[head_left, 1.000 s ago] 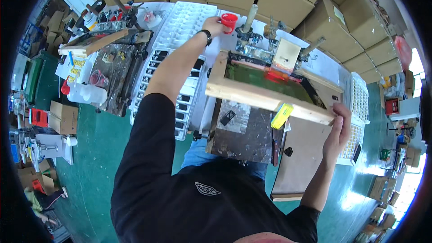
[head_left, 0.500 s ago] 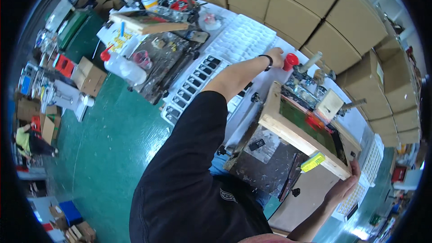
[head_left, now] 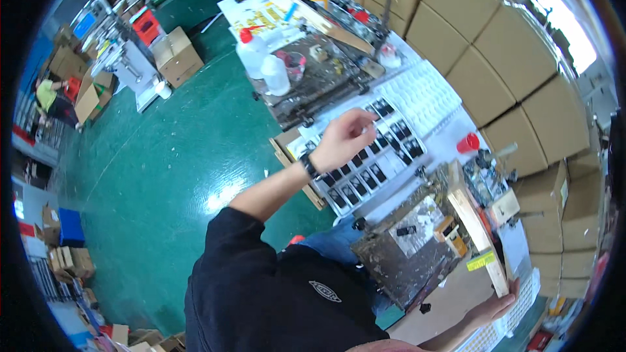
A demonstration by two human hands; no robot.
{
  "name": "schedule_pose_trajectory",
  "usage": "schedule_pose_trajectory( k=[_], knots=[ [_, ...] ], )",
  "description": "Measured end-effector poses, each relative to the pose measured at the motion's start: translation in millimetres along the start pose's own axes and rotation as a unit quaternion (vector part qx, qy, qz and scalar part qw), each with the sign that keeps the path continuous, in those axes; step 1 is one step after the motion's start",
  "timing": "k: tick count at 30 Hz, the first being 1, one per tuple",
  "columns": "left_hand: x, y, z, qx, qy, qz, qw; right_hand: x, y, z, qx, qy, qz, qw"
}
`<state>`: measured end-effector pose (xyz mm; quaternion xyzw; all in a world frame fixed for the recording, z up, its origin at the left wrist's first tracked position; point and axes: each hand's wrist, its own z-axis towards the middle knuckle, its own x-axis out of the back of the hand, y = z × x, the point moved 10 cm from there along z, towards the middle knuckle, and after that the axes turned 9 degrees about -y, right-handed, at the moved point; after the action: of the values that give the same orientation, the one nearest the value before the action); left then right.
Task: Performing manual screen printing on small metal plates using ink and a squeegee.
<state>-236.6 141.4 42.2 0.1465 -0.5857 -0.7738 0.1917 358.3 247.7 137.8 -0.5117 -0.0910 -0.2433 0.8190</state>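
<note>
Your left hand [head_left: 349, 135] hung loosely curled above the white tray [head_left: 417, 101], near its left end, with the fingers bent inward toward the palm. I could not tell whether they pinched anything; nothing showed between them. A dark watch [head_left: 308, 166] sat on that wrist. Under and just beside the hand, rows of small black rectangular parts [head_left: 372, 156] filled the tray's near compartments, while the far compartments toward the cardboard boxes [head_left: 502, 58] showed bare white.

Your right hand [head_left: 493, 309] gripped the near corner of the wooden frame [head_left: 479, 234], fingers wrapped round its edge beside a yellow label [head_left: 481, 261]. The frame stood tilted above the paint-stained metal plate [head_left: 407, 248] at the right end of the bench.

A red cup [head_left: 467, 143] stood at the far edge of the bench, between the tray and the frame, well apart from both hands. Farther left, on a second stained worktop, two white plastic bottles [head_left: 264, 65] stood near its front edge.
</note>
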Motion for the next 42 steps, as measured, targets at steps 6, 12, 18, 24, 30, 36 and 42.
schedule_pose_trajectory(
  k=[6, 12, 18, 24, 30, 36, 42],
  knots=[
    [75.4, -6.3, -91.2, 0.001, 0.164, -0.124, 0.979, 0.7, 9.4, 1.3, -0.055, -0.004, 0.053, 0.997],
    [71.9, 0.1, -119.4, -0.006, 0.163, -0.205, 0.965, 6.4, -2.4, -5.8, -0.084, -0.028, 0.098, 0.991],
    [70.9, 14.1, -123.8, -0.012, 0.150, -0.215, 0.965, 4.9, -29.5, -32.7, -0.050, -0.070, 0.101, 0.991],
    [61.9, 35.5, -117.5, 0.006, 0.139, -0.082, 0.987, 24.7, 9.8, -37.0, -0.017, -0.108, 0.177, 0.978],
    [70.4, 37.0, -130.9, 0.006, 0.148, -0.030, 0.988, 7.8, -8.4, -58.9, 0.007, -0.107, 0.169, 0.980],
    [-17.9, 51.5, -96.9, -0.005, 0.004, -0.069, 0.998, 52.2, 43.8, -129.6, -0.081, -0.105, 0.163, 0.978],
    [-24.7, 4.9, -10.5, 0.009, -0.048, 0.010, 0.999, 48.0, 67.3, -167.5, -0.141, -0.174, 0.010, 0.975]
  ],
)
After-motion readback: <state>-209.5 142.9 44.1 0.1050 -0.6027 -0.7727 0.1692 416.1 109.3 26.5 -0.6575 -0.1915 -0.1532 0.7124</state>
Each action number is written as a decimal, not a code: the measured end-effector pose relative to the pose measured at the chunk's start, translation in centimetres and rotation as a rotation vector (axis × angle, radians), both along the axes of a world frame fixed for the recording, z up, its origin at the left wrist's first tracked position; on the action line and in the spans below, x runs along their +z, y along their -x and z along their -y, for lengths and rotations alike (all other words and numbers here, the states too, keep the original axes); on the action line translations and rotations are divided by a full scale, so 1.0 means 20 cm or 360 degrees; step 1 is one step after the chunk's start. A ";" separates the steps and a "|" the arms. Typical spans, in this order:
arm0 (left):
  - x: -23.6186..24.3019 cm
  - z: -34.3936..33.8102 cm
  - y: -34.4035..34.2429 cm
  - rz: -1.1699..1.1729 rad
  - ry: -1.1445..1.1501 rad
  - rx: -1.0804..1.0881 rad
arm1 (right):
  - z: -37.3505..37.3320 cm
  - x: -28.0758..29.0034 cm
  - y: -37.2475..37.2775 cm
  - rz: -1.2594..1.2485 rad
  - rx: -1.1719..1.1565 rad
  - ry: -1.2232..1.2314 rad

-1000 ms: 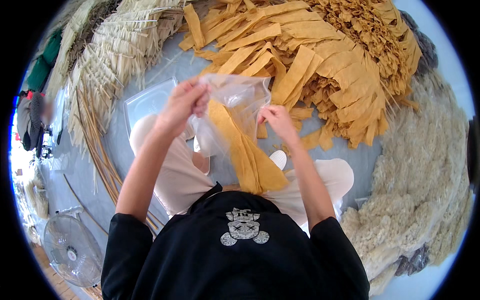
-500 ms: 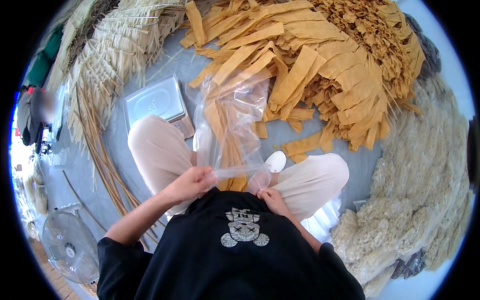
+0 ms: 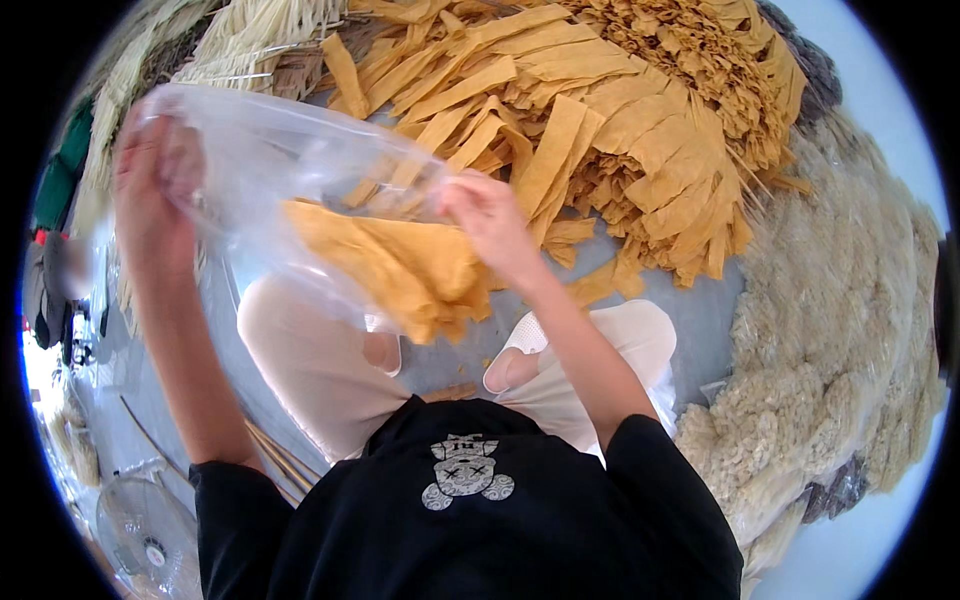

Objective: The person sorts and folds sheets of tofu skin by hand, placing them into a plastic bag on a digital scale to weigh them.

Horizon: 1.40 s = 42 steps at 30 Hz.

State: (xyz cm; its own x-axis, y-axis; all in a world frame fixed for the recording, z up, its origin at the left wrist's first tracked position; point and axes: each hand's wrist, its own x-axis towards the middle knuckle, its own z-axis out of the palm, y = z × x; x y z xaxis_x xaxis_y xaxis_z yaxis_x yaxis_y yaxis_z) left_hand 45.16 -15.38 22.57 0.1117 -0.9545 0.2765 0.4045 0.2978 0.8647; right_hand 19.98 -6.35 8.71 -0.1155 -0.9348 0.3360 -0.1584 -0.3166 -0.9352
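A large clear plastic bag (image 3: 310, 135) is stretched between my two raised hands. My left hand (image 3: 160, 185), smeared by motion, grips the bag's left end, with film over its fingers. My right hand (image 3: 488, 215) is closed on the other end, right of centre. A bundle of flat yellow-orange strips (image 3: 395, 260) slants below and behind the film; whether all of it lies inside the bag I cannot tell. Below the bundle are my bent knees and white shoes.
A big heap of the same yellow-orange strips (image 3: 640, 150) covers the far middle and right. Pale fibrous bundles (image 3: 820, 330) are piled at the right, and pale strips (image 3: 265, 45) at the far left. A fan (image 3: 150, 540) stands near left, beside thin canes (image 3: 285, 460).
Both hands have risen from my lap, the left going up and far left, the right up. The bag and the strips have been lifted and spread sideways. The scale is now hidden.
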 end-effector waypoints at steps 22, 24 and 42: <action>-0.85 0.64 -0.01 0.0755 -0.1044 -0.0656 | 0.47 -1.30 1.25 -0.0577 -0.1463 -0.1085; -0.89 0.63 0.02 0.0892 -0.0960 -0.0396 | 0.49 -1.32 1.18 -0.0421 -0.1303 -0.1045; -0.93 0.63 -0.02 0.1073 -0.1004 -0.0022 | 0.43 -0.60 0.29 -0.0931 0.0200 -0.0660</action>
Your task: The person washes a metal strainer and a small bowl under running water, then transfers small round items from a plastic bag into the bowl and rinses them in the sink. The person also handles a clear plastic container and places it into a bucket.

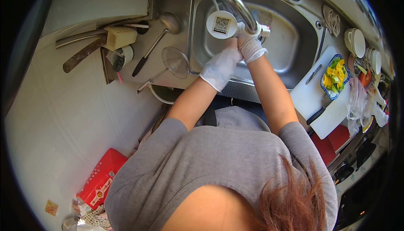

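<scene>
My left hand (220,65) and my right hand (251,48) are pressed together over the stainless steel sink (285,41). Both wear translucent white disposable gloves. Right above them is the chrome faucet (238,2), its spout ending in a white attachment (222,25) with a round cap that bears a printed code. This attachment partly covers my fingers, and my left hand is blurred. Whether anything lies between the hands cannot be seen.
On the right, a white cutting board (300,87) holds a knife (318,111) and a blue-rimmed dish of cut yellow and green vegetables (335,76). Bowls (358,43) stand beyond. A ladle (170,22) and a wire strainer (175,62) lie left of the sink.
</scene>
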Motion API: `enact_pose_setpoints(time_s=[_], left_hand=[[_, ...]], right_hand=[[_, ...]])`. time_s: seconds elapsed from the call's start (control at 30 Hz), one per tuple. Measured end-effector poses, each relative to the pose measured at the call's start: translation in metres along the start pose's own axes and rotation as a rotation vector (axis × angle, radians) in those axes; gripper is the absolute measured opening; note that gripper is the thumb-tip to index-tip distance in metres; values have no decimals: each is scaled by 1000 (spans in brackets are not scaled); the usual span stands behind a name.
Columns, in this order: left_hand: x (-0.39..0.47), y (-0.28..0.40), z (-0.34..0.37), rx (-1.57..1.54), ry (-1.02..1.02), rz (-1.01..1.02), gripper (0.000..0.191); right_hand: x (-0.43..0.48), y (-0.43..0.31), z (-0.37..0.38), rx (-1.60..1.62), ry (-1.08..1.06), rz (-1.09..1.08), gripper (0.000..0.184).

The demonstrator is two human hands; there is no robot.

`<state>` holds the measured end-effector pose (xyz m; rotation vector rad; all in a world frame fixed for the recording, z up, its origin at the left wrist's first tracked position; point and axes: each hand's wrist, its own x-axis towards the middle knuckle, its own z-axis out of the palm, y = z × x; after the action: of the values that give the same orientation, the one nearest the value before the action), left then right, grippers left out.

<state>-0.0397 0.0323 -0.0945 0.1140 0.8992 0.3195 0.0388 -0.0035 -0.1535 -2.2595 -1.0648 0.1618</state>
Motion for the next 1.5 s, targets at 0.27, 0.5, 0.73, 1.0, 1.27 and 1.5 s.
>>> enact_pose_setpoints(time_s=[0.27, 0.5, 0.73, 1.0, 1.27, 1.5], left_hand=[[103, 3, -76, 99, -397, 143, 52], [79, 12, -59, 456, -357, 207, 51], [60, 24, -53, 1236, -378, 394, 50], [13, 26, -6, 1642, -23, 139, 51], [35, 11, -36, 1430, -253, 467, 54], [29, 18, -27, 1515, -72, 655, 52]], right_hand=[[-16, -16, 0, 829, -61, 189, 27], [-31, -45, -32, 464, -386, 385, 42], [-26, -27, -31, 391, -446, 129, 42], [-12, 36, -8, 560, -348, 247, 32], [-13, 7, -4, 2119, -267, 967, 34], [-43, 40, 75, 1989, -286, 1153, 35]])
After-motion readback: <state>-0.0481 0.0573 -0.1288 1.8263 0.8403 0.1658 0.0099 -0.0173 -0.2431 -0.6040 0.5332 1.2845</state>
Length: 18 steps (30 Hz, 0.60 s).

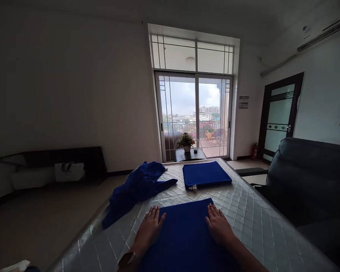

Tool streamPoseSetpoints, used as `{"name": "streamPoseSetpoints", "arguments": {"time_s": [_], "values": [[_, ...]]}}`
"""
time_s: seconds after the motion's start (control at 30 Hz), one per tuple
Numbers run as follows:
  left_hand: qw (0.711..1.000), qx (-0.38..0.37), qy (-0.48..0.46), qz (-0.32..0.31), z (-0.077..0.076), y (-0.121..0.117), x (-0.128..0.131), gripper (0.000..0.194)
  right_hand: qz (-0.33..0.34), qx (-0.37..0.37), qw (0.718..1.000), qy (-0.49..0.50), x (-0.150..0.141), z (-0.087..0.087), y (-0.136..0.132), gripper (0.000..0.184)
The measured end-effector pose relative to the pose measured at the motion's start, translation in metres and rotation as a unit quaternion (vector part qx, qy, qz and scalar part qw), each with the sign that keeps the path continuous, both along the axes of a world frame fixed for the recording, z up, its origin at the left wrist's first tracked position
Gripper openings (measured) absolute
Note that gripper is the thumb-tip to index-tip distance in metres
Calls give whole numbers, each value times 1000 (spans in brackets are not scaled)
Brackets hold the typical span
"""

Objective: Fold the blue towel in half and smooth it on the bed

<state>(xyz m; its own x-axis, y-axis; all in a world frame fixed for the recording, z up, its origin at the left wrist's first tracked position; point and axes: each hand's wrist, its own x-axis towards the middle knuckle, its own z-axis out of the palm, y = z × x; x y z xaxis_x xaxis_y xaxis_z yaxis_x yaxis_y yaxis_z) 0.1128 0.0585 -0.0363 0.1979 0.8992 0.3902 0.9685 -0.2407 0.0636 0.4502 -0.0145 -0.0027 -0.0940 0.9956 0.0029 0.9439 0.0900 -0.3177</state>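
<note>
So both hands are down flat on a smooth blue cloth (184, 234), left hand (150, 226) on its left edge, right hand (218, 223) on the right edge, fingers out straight, grip open on each, not pinching anything. The cloth's lying on a silvery quilted cover (252, 215), closest to the person. Just past it there's a neatly folded blue cloth stack (206, 174) with a white tag (193, 187), and a crumpled blue cloth (138, 187) over to the left.
</note>
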Motion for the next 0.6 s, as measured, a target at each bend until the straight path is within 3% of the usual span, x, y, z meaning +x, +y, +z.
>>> {"name": "streamPoseSetpoints", "arguments": {"time_s": [0.17, 0.3, 0.43, 0.53, 0.6], "values": [[997, -79, 8, 9, 22, -9, 20, 74, 0, 14, 1000, 6, -2, -4, 1, 67], [993, -71, 21, -95, 33, -30, 87, 68, -4, 18, 1000, 14, -3, -4, 2, 67], [977, -69, 13, -204, 29, -50, 172, 64, 5, 13, 1000, 7, 0, -4, 3, 65], [970, -87, -6, -227, 26, -57, 212, 64, 28, 13, 1000, -5, 4, -9, 5, 67], [970, -104, -18, -219, 25, -58, 222, 65, 40, 21, 999, 2, 6, -13, 7, 67]]}}
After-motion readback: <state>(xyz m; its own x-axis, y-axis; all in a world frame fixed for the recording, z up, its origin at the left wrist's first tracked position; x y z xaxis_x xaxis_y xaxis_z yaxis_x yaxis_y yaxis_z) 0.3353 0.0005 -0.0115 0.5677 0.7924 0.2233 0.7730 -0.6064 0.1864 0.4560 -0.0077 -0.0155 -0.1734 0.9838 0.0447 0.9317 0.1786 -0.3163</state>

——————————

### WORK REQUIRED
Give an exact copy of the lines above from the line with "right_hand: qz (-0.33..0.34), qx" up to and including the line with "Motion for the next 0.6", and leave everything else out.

### SOLUTION TO THE PROBLEM
  right_hand: qz (-0.33..0.34), qx (-0.37..0.37), qw (0.718..1.000), qy (-0.49..0.50), x (-0.150..0.141), z (-0.087..0.087), y (-0.136..0.132), gripper (0.000..0.184)
The measured end-effector pose relative to the pose measured at the motion's start, translation in metres and rotation as a unit quaternion (vector part qx, qy, qz and scalar part qw), each with the sign that keeps the path continuous, both along the axes of a world frame fixed for the recording, z up, its origin at the left wrist's first tracked position
Gripper openings (measured) absolute
Note that gripper is the thumb-tip to index-tip distance in metres
Calls give whole numbers, each value times 1000 (spans in brackets are not scaled)
Brackets hold the typical span
"""

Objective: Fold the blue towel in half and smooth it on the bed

<state>(xyz m; its own x-axis, y-axis; all in a world frame fixed for the recording, z up, its origin at the left wrist's first tracked position; point and axes: each hand's wrist, its own x-axis towards the middle knuckle, its own z-axis out of the palm, y = z × x; x y z xaxis_x xaxis_y xaxis_z yaxis_x yaxis_y yaxis_z) 0.1128 0.0585 -0.0363 0.1979 0.8992 0.3902 0.9685 -0.2407 0.0636 0.4502 -0.0145 -0.0027 -0.0940 0.9956 0.0029 0.9439 0.0900 -0.3177</state>
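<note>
So both hands are down flat on a smooth blue cloth (184, 234), left hand (150, 226) on its left edge, right hand (218, 223) on the right edge, fingers out straight, grip open on each, not pinching anything. The cloth's lying on a silvery quilted cover (252, 215), closest to the person. Just past it there's a neatly folded blue cloth stack (206, 174) with a white tag (193, 187), and a crumpled blue cloth (138, 187) over to the left.
</note>
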Motion for the next 0.6 s, as measured, a target at each bend until the straight path is within 3% of the usual span, x, y, z meaning +x, +y, +z.

This exercise requires nothing further.